Massenmord im Namen des Kalifats

Bagdad/Damaskus (dpa) - Extremisten der Terrormiliz Islamischer Staat (IS) haben im Irak und in Syrien nach Angaben von Menschenrechtlern in den vergangenen beiden Wochen mehrere hundert Menschen getötet.

Massenmord im Namen des Kalifats
Foto: dpa

Allein in der ostsyrischen Provinz Dair as-Saur habe die Miliz 700 Stammesangehörige umgebracht, die nicht für sie kämpfen wollten, teilte die syrische Beobachtungsstelle für Menschenrechte mit. Am Freitag sollen zudem rund 300 Männer der religiösen Minderheit der Jesiden von IS-Kämpfern im Nordirak getötet worden sein, berichtete die Hilfsorganisation Help unter Berufung auf Flüchtlinge aus der Sindschar-Region. Frauen und Kinder seien dort verschleppt worden.

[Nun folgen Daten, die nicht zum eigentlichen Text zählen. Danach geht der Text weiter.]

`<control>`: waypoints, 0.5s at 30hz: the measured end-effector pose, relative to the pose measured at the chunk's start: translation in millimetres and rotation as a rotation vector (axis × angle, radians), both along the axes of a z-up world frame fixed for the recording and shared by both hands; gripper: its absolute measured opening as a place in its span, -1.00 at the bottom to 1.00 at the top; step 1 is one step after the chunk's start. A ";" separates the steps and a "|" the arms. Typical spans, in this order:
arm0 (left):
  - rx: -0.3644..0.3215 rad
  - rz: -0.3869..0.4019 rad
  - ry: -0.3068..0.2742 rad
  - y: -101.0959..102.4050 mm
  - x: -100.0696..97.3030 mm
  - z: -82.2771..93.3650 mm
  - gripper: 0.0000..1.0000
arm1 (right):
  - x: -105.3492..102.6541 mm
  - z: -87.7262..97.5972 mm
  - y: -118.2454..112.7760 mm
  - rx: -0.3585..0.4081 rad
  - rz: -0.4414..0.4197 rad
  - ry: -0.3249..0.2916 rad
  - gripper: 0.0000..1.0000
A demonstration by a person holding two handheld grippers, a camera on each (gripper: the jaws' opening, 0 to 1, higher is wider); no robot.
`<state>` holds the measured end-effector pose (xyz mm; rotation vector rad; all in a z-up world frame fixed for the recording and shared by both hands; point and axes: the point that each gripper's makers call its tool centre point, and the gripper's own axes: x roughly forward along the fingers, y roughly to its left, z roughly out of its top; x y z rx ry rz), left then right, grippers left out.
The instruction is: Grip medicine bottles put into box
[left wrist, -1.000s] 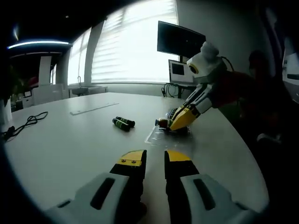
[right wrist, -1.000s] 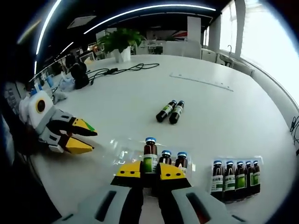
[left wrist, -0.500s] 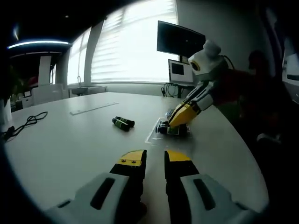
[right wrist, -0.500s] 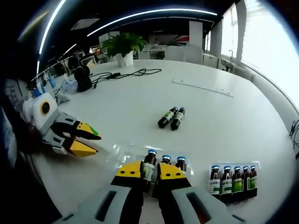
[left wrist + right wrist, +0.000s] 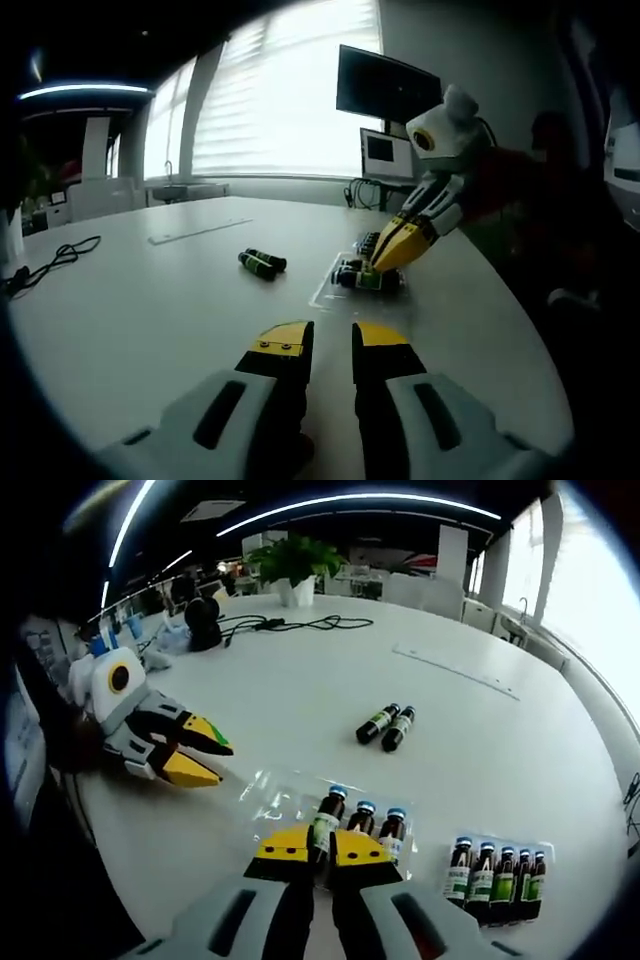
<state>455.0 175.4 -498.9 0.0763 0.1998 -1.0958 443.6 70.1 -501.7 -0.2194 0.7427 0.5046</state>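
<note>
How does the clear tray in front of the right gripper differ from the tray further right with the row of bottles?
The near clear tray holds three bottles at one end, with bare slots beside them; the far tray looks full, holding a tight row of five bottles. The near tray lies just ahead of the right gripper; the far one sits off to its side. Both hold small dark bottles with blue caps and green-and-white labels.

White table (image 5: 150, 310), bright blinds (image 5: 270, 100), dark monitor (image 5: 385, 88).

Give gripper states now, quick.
Left gripper: open, holding nothing.
Right gripper: cannot tell; a small brown blue-capped medicine bottle sits between its tips.
</note>
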 end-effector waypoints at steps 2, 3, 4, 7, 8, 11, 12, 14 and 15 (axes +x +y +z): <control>0.000 0.000 0.001 0.0 0.0 -0.2 -0.80 | -0.4 0.7 2.9 -0.002 0.008 0.006 -0.97; 0.001 0.000 0.001 0.1 0.1 -0.3 -0.80 | -0.5 1.0 3.2 -0.005 0.008 0.006 -0.97; 0.000 0.000 0.001 0.0 0.0 -0.3 -0.80 | -0.7 1.6 3.3 -0.014 0.014 0.005 -0.98; 0.003 -0.002 0.001 -0.2 -0.3 -0.9 -0.80 | -2.1 0.4 2.1 -0.032 0.021 0.014 -1.00; 0.004 -0.002 0.002 -0.3 -0.3 -1.3 -0.80 | -2.6 -0.1 2.0 -0.035 0.023 0.017 -1.00; 0.004 -0.003 0.003 -0.5 -0.5 -1.3 -0.80 | -4.7 -3.2 0.4 -0.044 0.026 0.038 -1.00; 0.004 -0.004 0.002 -0.6 -0.7 -1.1 -0.80 | -5.5 -4.5 0.3 -0.049 0.031 0.043 -1.00; 0.004 -0.005 0.001 -0.6 -0.9 -0.9 -0.80 | -6.6 -6.5 0.1 -0.042 0.026 0.057 -0.99; 0.004 -0.004 0.001 -0.6 -0.9 -0.8 -0.80 | -6.3 -6.2 0.4 -0.040 0.028 0.055 -0.99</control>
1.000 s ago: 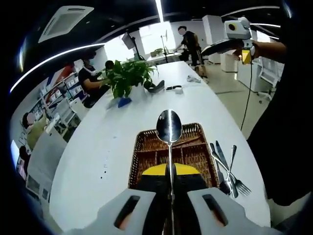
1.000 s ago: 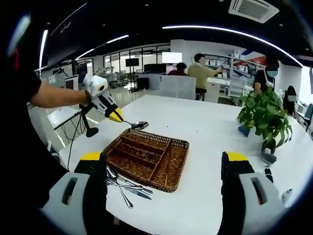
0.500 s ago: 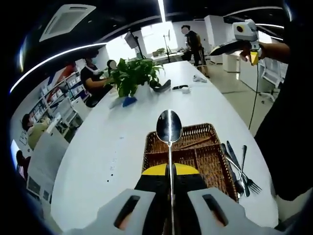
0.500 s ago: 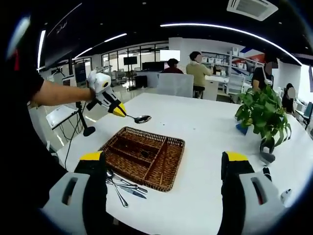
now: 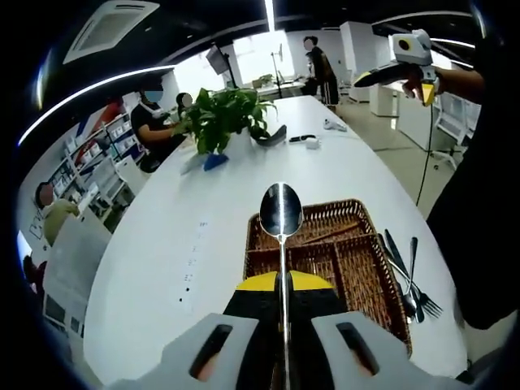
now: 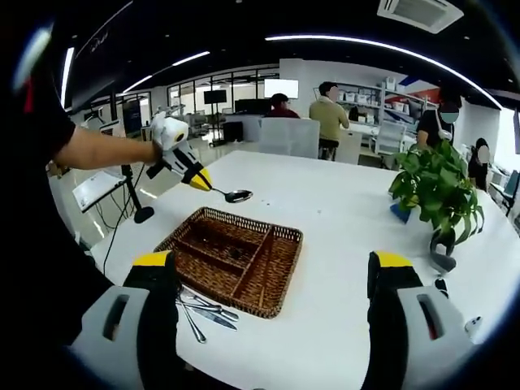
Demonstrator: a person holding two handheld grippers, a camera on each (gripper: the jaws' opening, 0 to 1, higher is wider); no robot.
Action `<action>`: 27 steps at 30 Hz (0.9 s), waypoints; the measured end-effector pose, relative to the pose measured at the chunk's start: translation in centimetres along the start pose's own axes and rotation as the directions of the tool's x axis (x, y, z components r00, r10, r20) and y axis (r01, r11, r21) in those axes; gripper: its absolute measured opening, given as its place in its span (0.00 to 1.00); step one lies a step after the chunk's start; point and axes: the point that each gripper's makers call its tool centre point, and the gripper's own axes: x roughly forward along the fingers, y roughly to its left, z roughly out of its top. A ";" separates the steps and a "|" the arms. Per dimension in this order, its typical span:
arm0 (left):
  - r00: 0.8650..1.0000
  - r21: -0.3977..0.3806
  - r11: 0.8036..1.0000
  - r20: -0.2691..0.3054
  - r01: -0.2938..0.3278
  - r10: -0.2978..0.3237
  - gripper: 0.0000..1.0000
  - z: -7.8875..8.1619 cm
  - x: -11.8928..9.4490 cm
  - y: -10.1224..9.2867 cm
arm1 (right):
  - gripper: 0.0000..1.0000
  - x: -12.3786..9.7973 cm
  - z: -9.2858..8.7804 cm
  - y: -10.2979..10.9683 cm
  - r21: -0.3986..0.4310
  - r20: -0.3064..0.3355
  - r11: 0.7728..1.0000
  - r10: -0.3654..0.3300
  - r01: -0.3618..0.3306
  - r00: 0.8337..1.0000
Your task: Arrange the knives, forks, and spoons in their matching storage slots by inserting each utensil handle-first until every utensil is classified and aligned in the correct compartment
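Left gripper [image 5: 281,280] clamping a spoon [image 5: 281,213] by the handle, jaws closed on it, bowl pointing forward and hanging in the air above the wicker tray [image 5: 357,268]. Same gripper [image 6: 197,180] showing in the right gripper view, raised over the far side of the tray [image 6: 276,280], spoon [image 6: 237,196] sticking out level from its yellow tips, clear of the wicker.

Right gripper [image 6: 272,280] standing with jaws wide apart, gripping nothing, hovering over the white tabletop [image 6: 341,211] on the near side of the tray.

Tray sitting near one end of the tabletop [image 5: 162,244], dividers splitting it into long compartments; contents of the compartments too dim to tell. Remaining cutlery [image 6: 203,310], knives, forks and spoons in a loose pile, lying on the tabletop just beside the tray's edge nearest the person; same pile [image 5: 413,284] lying between tray and tabletop edge in the left gripper view.

Potted plant [image 6: 435,191] standing farther along the tabletop, well apart from the tray.
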 end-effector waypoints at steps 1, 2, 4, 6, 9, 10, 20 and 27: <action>1.000 0.000 1.000 -0.001 0.000 0.000 0.00 0.0 0.0 0.1 | 1.00 0.1 0.0 -0.1 0.002 0.000 1.000 0.001 -0.001 1.000; 1.000 0.002 1.000 -0.002 -0.004 0.004 0.00 0.0 0.1 0.3 | 1.00 0.1 -0.1 -0.1 0.004 0.001 1.000 0.001 -0.001 1.000; 1.000 0.001 1.000 -0.002 -0.005 0.005 0.00 0.0 0.1 0.5 | 1.00 0.1 -0.1 -0.2 0.005 0.000 1.000 0.001 -0.001 1.000; 1.000 0.002 1.000 -0.006 -0.008 0.008 0.00 0.0 0.1 0.8 | 1.00 0.1 -0.1 -0.3 0.007 0.000 1.000 0.002 -0.002 1.000; 1.000 0.000 1.000 -0.007 -0.010 0.010 0.00 0.0 0.0 1.1 | 1.00 0.0 -0.1 -0.5 0.006 -0.003 1.000 0.000 0.000 1.000; 1.000 -0.001 1.000 -0.006 -0.010 0.010 0.00 0.0 0.0 1.2 | 1.00 -0.1 -0.2 -0.6 0.007 -0.004 1.000 -0.002 0.002 1.000; 1.000 0.008 1.000 -0.016 -0.015 0.015 0.00 0.1 0.0 2.4 | 1.00 0.0 -0.1 -1.2 0.010 -0.008 1.000 -0.005 0.005 1.000; 0.999 0.014 1.000 -0.024 -0.020 0.021 0.00 -0.1 0.3 3.1 | 1.00 0.3 -0.4 -1.7 0.016 -0.014 1.000 -0.004 0.004 1.000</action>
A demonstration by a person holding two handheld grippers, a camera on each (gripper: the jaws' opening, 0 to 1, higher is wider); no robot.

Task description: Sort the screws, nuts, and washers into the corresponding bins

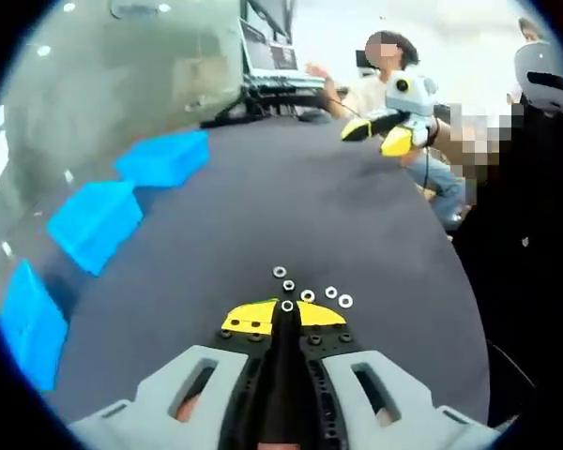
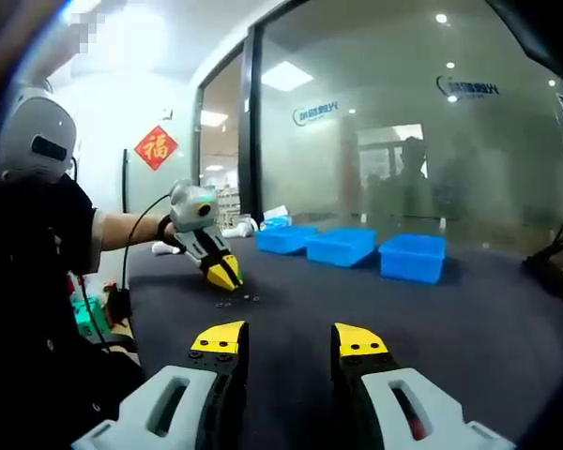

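Note:
Several small silver washers [image 1: 307, 295] lie in a loose cluster on the dark table [image 1: 357, 234]. My left gripper [image 1: 283, 314] is down at the table with its yellow-tipped jaws shut. One washer [image 1: 287, 306] sits right at the tips, and I cannot tell whether it is pinched. The right gripper view shows that left gripper [image 2: 227, 277] touching down beside the washers [image 2: 236, 300]. My right gripper [image 2: 289, 339] hovers above the table, open and with nothing in it. In the left gripper view this right gripper [image 1: 380, 136] appears at the far side of the table.
Three blue bins [image 1: 164, 157] [image 1: 94, 223] [image 1: 28, 319] stand in a row along the table's left edge, also seen as bins [image 2: 341, 246] before a glass wall. A laptop [image 1: 272, 58] and cables sit at the far end. A seated person [image 1: 385, 84] is beyond the table.

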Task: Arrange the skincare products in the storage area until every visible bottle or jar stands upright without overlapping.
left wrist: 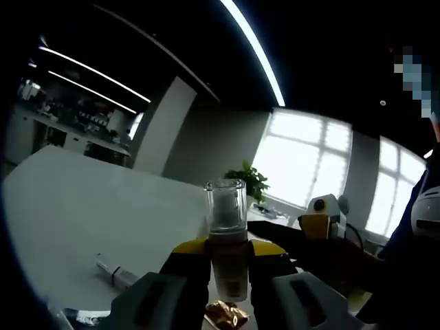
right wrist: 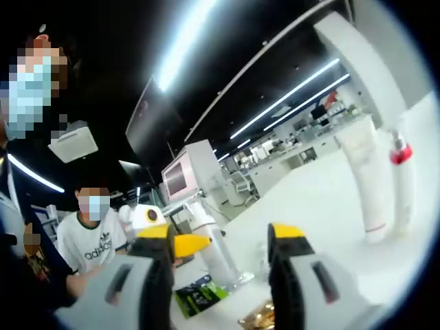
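My left gripper is shut on a small upright bottle with a clear cap and a pale body, held above the white table. My right gripper stands open, with nothing between its jaws. Beyond its jaws a white bottle stands on the table, with the other gripper's yellow tip beside it. A tall white tube and a slim bottle with a red collar stand upright at the right. In the left gripper view the right gripper sits at the right.
A thin white tube lies flat on the table at the left. A gold foil piece lies under the jaws. A green and black packet lies by the white bottle. One person stands close by and another sits behind.
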Action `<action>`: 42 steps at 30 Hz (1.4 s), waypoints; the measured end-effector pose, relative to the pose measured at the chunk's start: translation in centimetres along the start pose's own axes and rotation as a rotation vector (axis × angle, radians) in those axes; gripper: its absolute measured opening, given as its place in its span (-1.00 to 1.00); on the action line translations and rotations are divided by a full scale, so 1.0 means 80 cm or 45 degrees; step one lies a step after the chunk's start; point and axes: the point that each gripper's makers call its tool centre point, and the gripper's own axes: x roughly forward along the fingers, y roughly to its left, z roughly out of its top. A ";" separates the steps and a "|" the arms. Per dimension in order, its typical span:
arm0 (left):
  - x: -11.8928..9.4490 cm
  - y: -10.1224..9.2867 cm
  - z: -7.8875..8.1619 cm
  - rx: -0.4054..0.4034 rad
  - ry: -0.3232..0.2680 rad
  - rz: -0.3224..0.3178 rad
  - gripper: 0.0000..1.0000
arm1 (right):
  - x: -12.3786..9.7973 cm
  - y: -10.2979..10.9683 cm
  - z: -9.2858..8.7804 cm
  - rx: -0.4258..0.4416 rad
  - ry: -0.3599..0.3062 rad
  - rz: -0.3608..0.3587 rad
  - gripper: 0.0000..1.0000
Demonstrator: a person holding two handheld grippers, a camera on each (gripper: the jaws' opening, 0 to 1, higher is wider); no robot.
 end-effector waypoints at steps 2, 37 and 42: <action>0.000 0.000 0.000 0.006 0.005 0.002 -0.60 | 0.001 0.003 0.005 -0.006 -0.005 0.002 0.10; 0.008 -0.007 -0.016 0.251 0.110 0.119 -0.60 | 0.043 0.010 -0.009 -0.547 0.163 -0.236 0.58; 0.009 -0.011 -0.015 0.262 0.113 0.114 -0.60 | 0.042 0.011 -0.005 -0.599 0.158 -0.253 0.32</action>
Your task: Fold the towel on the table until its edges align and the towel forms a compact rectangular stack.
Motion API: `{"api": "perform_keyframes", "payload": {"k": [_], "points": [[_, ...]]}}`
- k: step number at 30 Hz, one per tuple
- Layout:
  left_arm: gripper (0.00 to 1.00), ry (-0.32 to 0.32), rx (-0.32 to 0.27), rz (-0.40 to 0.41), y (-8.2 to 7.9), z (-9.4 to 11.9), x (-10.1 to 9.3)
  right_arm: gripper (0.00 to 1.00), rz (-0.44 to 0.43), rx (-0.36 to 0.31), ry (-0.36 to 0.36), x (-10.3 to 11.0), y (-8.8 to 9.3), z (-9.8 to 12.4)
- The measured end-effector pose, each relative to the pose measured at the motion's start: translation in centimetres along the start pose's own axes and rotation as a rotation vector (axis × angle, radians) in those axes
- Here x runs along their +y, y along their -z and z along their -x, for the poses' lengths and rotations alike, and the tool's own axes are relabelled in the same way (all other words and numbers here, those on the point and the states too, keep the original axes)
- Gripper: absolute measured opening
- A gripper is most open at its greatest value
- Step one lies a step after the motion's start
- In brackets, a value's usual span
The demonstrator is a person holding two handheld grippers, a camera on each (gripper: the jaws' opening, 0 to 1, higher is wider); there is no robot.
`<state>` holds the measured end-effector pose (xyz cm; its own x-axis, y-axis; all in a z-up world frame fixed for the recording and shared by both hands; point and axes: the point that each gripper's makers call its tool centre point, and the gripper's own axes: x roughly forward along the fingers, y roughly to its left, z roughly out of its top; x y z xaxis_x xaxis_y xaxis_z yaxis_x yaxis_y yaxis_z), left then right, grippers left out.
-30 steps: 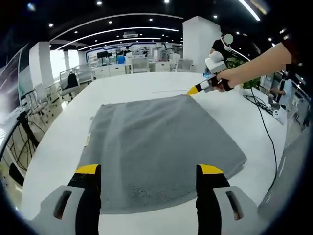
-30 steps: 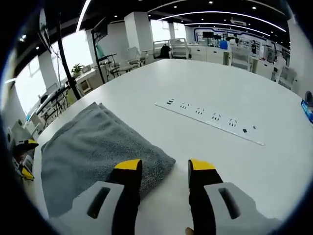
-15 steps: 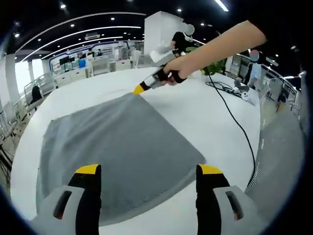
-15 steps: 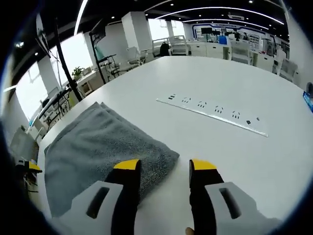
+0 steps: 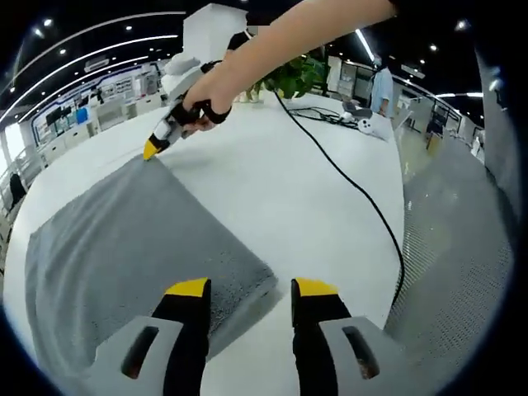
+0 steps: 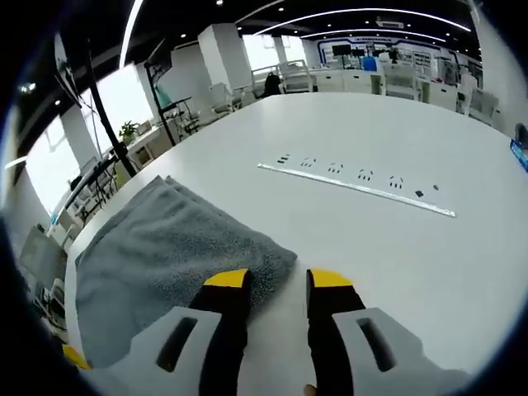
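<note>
Towel (image 5: 124, 247): a grey one, lying flat on the white table (image 5: 297, 198), and both of your grippers are at its corners.

Your left gripper (image 5: 247, 289) has its yellow-tipped jaws a narrow gap apart. They straddle the near right corner of the towel, with the cloth edge under the left jaw. From this angle you cannot tell whether any cloth sits between the jaws, but they do not look pinched on it.

Your right gripper (image 6: 278, 280) is in a similar pose. Its jaws stand slightly parted, and the corner of the towel (image 6: 173, 256) reaches up to the left jaw. In the left gripper view the same tool (image 5: 153, 148) appears in your hand (image 5: 198, 103), with its yellow tip touching the far corner of the cloth.

Beyond the towel, a long white power strip (image 6: 355, 186) lies well apart from it on the table. A black cable (image 5: 346, 190) runs across the table on the other side.

The step in hand looks like the grasp before a fold: both tools are lined up along one edge. Next you likely need to close each pair of jaws on its corner. Then lift that edge and carry it over to meet the opposite edge, keeping the corners square.
</note>
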<state>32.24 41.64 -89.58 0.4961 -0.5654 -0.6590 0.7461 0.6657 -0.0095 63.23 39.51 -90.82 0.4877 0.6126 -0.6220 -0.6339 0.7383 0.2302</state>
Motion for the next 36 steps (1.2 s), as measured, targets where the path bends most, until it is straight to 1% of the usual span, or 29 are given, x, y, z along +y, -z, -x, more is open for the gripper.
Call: {"api": "perform_keyframes", "payload": {"k": [3, 7, 9, 11, 15, 17, 18, 19, 22, 25, 30, 34, 36], "points": [[0.24, 0.009, 0.002, -0.001, 0.0, -0.2, -0.3, 0.2, 0.011, 0.007, -0.008, -0.1, 0.2, -0.3], [0.23, 0.013, 0.035, -0.026, 0.7, -0.8, -0.7, 0.14, 0.024, 0.002, -0.017, 0.1, 0.2, -0.8], [0.22, 0.009, 0.05, -0.049, 0.9, -1.2, -0.8, 0.1, 0.045, 0.003, -0.025, 0.4, 0.1, -0.9], [0.21, 0.005, 0.056, -0.064, 0.9, -1.4, -0.9, 0.08, 0.065, 0.004, -0.011, 0.2, 0.1, -0.9], [0.18, -0.019, 0.068, -0.101, 0.6, -2.3, -1.0, 0.04, 0.078, 0.007, -0.016, 0.1, 0.1, -0.9], [0.17, -0.034, 0.094, -0.103, 0.3, -2.6, -1.0, 0.03, 0.087, 0.002, -0.013, 0.0, 0.1, -0.8], [0.17, -0.038, 0.106, -0.117, 0.2, -2.8, -1.3, 0.03, 0.086, -0.004, -0.009, -0.3, 0.1, -0.7], [0.16, -0.036, 0.106, -0.131, 0.0, -3.0, -1.4, 0.02, 0.085, -0.007, -0.006, -0.4, 0.1, -0.6], [0.13, -0.015, 0.106, -0.161, -0.7, -3.7, -2.2, 0.02, 0.081, -0.011, 0.01, -1.2, 0.2, -0.1], [0.11, 0.019, 0.115, -0.21, -1.5, -4.3, -3.3, 0.02, 0.078, -0.008, 0.021, -2.2, 0.5, 0.6], [0.09, 0.072, 0.105, -0.243, -2.5, -5.4, -5.0, 0.02, 0.063, -0.004, 0.036, -3.8, 1.3, 2.1], [0.08, 0.13, 0.087, -0.222, -3.4, -6.6, -6.3, 0.02, 0.05, -0.006, 0.058, -5.7, 2.2, 3.7], [0.07, 0.155, 0.083, -0.234, -3.9, -7.2, -7.2, 0.02, 0.045, -0.007, 0.071, -6.4, 2.7, 4.7]]}}
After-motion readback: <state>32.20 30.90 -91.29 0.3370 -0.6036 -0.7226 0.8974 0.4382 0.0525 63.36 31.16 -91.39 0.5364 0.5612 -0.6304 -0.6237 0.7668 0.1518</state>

Bewohner hatten der dpa zuvor berichtet, dass in dem Ort Kudschu südlich von Sindschar mindestens 100 jesidische Männer getötet worden seien. Zunächst war am Freitag von 80 Opfern des Massakers die Rede gewesen.

Die Schreckensherrschaft der Terrormiliz treibt Hunderttausende zur Flucht. Allein im kurdischen Autonomiegebiet im Nordirak leben derzeit nach UN-Angaben rund 350 000 irakische und 220 000 syrische Flüchtlinge. „Die Menschen, die ich getroffen habe, haben eine panische Angst vor den Kämpfern des Islamischen Staates“, schilderte der Help-Nothilfekoordinator Friedhelm Simon. Help versorgt derzeit im Nordirak rund 14 000 Binnenflüchtlinge mit Nahrungsmitteln.

Die syrischen Menschenrechtler berichteten, die militanten Islamisten würden jeden töten, der ihnen die Gefolgschaft verweigere. So seien innerhalb der vergangenen beiden Wochen 700 Männer des ostsyrischen Stammes Al-Schuaytat getötet worden, die nicht bereit gewesen seien, für den Islamischen Staat zu kämpfen. Was mit Hunderten von weiteren Mitgliedern des Stammes geschehen sei, sei unklar.

Auch die im Nachbarland Irak getöteten Jesiden waren Berichten zufolge vor die Wahl gestellt worden, zum von den Extremisten anerkannten sunnitischen Islam zu konvertieren. Die ethnische Minderheit der Jesiden glaubt an einen Islam, den die Extremisten als „Teufelsanbeterei“ verunglimpfen.

Sowohl in Syrien als auch im Irak wurden am Wochenende zugleich Luftangriffe gegen die Extremisten geflogen. Die US-Luftwaffe attackierte am Samstag Stellungen nahe dem Mossul-Staudamm und Erbil im Nordirak. Dabei wurden laut US-Verteidigungsministerium zehn größtenteils mit Waffen ausgerüstete Fahrzeugen der Extremisten zerstört. Die Angriffe sollten kurdische Bodentruppen unterstützen, die versuchten, den Staudamm zurückzuerobern. Nach Angaben den kurdischen Nachrichtenportals Rudaw rückten die kurdischen Peschmerga-Kämpfer am Sonntag wieder gen Süden vor und eroberten mehrere Dörfer rund um den Staudamm zurück.

Der am Tigris gelegene Staudamm ist der größte des Landes und wichtig für die Trinkwasserversorgung und Stromerzeugung. Die Dschihadisten hatten den Staudamm Anfang August erobert. Zu diesem Zeitpunkt wurde der Nordirak mangels Widerstands der irakischen Armee von den IS-Kämpfern förmlich überrannt.

Unabhängig von den US-Angriffen auf IS-Stellungen im Nordirak flog am Sonntag auch die syrische Luftwaffe mehrere Angriffe auf die Hochburg der Miliz im syrischen Al-Rakka. Dort wurden nach Angaben der syrischen Nachrichtenagentur IS-Stellungen zerstört. Al-Rakka gilt als „Hauptstadt“ des selbst ernannten Kalifats der militanten Islamisten. Anfang August hatten IS-Kämpfer die letzten syrischen Soldaten aus der ölreichen, an den Irak angrenzenden Provinz vertrieben.